Les États-Unis et 5 autres nations demandent à l'Éthiopie de mettre fin aux détentions massives

Six pays, dont les États-Unis, se disent "profondément préoccupés" par les informations selon lesquelles le gouvernement éthiopien procède à des détentions massives fondées sur l'appartenance ethnique et sans inculpation.

Le gouvernement éthiopien a déclaré l'état d'urgence le 2 novembre alors que les forces rebelles de la région du Tigré commençaient à s'approcher de la capitale, Addis-Abeba, après une guerre d'un an avec les forces gouvernementales.

Le gouvernement éthiopien déclare détenir des personnes soupçonnées de soutenir les rebelles du Tigré.

Mais des groupes de défense des droits humains, notamment le Haut-Commissariat des Nations Unies aux droits de l'homme, Amnesty International et la Commission éthiopienne des droits de l'homme rapportent des arrestations généralisées de Tigréens, notamment des prêtres orthodoxes, des personnes âgées et des mères s'occupant d'enfants.

Les groupes affirment que des Tigréens sont arrêtés et détenus sans inculpation ni audience au tribunal et seraient détenus dans des conditions inhumaines.

La déclaration conjointe publiée lundi a déclaré que bon nombre de ces actes sont probablement des violations du droit international et doivent cesser immédiatement.
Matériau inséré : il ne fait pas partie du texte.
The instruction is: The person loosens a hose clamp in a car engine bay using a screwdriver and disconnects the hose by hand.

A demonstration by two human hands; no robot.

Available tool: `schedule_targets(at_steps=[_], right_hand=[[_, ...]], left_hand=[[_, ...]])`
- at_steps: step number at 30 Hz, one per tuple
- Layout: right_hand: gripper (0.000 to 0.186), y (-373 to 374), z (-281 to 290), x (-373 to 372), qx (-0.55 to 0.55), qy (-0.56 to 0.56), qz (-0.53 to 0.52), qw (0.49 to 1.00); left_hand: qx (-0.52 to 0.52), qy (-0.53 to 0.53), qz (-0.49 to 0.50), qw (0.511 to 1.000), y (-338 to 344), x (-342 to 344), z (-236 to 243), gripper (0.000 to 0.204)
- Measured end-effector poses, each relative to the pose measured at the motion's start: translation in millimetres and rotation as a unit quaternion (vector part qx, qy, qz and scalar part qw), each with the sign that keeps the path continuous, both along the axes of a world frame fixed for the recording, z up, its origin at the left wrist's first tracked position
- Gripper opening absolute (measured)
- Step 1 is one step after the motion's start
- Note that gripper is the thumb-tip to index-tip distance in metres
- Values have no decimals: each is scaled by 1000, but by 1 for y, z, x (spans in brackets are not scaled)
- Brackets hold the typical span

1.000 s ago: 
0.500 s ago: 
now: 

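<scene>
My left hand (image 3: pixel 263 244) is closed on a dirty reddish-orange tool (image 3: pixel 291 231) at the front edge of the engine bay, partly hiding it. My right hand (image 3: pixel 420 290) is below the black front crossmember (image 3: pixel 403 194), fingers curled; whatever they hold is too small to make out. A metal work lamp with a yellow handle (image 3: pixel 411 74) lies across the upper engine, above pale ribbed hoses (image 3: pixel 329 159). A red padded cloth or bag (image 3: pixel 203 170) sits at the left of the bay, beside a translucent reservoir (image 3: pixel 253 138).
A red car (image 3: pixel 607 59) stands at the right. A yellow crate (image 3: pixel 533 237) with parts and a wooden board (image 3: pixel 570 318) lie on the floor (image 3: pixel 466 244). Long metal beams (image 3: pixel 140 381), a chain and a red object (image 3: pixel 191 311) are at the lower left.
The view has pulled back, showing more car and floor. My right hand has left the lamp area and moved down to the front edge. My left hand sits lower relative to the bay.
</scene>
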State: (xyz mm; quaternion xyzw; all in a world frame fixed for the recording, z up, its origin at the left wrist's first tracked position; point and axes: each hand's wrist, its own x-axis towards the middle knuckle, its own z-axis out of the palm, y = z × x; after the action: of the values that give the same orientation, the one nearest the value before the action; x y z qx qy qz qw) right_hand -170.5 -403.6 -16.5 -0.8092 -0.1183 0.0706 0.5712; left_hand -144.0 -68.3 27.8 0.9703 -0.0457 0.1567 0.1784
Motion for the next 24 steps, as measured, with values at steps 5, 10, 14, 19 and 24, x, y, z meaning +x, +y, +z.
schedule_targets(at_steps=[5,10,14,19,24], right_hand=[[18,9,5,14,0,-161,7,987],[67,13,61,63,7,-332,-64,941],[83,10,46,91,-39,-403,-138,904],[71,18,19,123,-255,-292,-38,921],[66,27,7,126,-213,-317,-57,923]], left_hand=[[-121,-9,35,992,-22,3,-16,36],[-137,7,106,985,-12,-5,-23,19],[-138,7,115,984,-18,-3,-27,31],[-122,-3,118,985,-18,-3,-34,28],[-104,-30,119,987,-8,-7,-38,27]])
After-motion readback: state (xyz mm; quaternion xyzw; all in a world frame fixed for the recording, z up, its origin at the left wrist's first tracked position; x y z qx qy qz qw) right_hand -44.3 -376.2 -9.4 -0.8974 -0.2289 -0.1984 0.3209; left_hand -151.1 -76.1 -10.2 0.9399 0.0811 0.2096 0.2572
La déclaration de lundi, signée par le gouvernement américain et l'Australie,

La Grande-Bretagne, le Canada, le Danemark et les Pays-Bas ont déclaré que la déclaration de l'état d'urgence ne justifiait pas la détention massive d'individus de certains groupes ethniques.

Les nations ont également exprimé leur "grave préoccupation" concernant les violations des droits de l'homme en cours et les informations faisant état d'atrocités dans le conflit. "Toutes les parties doivent se conformer à leurs obligations en vertu du droit international humanitaire, y compris celles concernant la protection des civils et du personnel humanitaire et médical", indique le communiqué.

Le conflit vieux d'un an entre le gouvernement fédéral et les dirigeants de la région nord du Tigré a tué des milliers de civils, contraint des millions de personnes à fuir leurs foyers et rendu plus de 9 millions de personnes dépendantes de l'aide alimentaire.

Les pays, dans leur déclaration, ont déclaré « qu'il est clair qu'il n'y a pas de solution militaire à ce conflit, et nous dénonçons toute violence contre les civils, passée, présente et future. Tous les acteurs armés doivent cesser les combats et les Forces de défense érythréennes doivent se retirer d'Éthiopie.

Certaines des informations contenues dans ce rapport ont été fournies par l'Associated Press et Reuters.